*** Opening of GIVEN MATERIAL ***
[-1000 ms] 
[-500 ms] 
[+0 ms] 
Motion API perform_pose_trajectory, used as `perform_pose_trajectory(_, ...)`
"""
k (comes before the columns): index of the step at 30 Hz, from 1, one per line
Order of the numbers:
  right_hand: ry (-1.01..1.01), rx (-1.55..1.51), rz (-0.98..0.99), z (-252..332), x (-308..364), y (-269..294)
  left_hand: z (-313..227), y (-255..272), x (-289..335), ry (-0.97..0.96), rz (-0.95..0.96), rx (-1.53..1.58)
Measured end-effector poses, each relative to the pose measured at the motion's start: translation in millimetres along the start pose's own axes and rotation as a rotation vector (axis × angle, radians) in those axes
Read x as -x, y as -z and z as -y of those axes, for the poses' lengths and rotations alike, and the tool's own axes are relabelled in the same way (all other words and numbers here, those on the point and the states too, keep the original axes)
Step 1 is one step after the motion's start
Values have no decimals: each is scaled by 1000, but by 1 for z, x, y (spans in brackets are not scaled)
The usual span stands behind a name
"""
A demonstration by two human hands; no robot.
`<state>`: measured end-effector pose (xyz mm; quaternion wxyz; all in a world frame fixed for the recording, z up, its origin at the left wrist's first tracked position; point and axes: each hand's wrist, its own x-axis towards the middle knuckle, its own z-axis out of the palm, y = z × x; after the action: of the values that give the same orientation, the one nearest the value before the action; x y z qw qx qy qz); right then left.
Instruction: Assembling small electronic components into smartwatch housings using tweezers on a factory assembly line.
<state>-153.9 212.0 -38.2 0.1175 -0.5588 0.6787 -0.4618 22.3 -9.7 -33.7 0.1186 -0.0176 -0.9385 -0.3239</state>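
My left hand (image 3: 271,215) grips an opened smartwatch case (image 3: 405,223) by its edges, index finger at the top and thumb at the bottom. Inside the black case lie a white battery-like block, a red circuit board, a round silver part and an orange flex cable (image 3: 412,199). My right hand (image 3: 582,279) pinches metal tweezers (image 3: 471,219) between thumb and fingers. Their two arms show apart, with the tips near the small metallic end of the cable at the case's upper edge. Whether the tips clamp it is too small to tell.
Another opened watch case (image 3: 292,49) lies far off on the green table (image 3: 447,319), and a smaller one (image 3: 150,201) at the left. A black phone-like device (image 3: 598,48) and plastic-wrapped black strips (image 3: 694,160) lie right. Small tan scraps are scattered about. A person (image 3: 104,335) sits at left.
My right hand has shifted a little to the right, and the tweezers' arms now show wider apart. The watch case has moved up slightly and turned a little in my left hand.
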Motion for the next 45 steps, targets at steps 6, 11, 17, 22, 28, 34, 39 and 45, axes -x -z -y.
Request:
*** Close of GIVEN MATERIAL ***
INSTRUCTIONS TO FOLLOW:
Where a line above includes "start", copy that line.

WRITTEN ANSWER:
Measured end-effector poses, each relative to the pose measured at the motion's start: translation in millimetres along the start pose's own axes and rotation as a rotation vector (axis × angle, radians) in those axes
Step 1 is one step after the motion's start

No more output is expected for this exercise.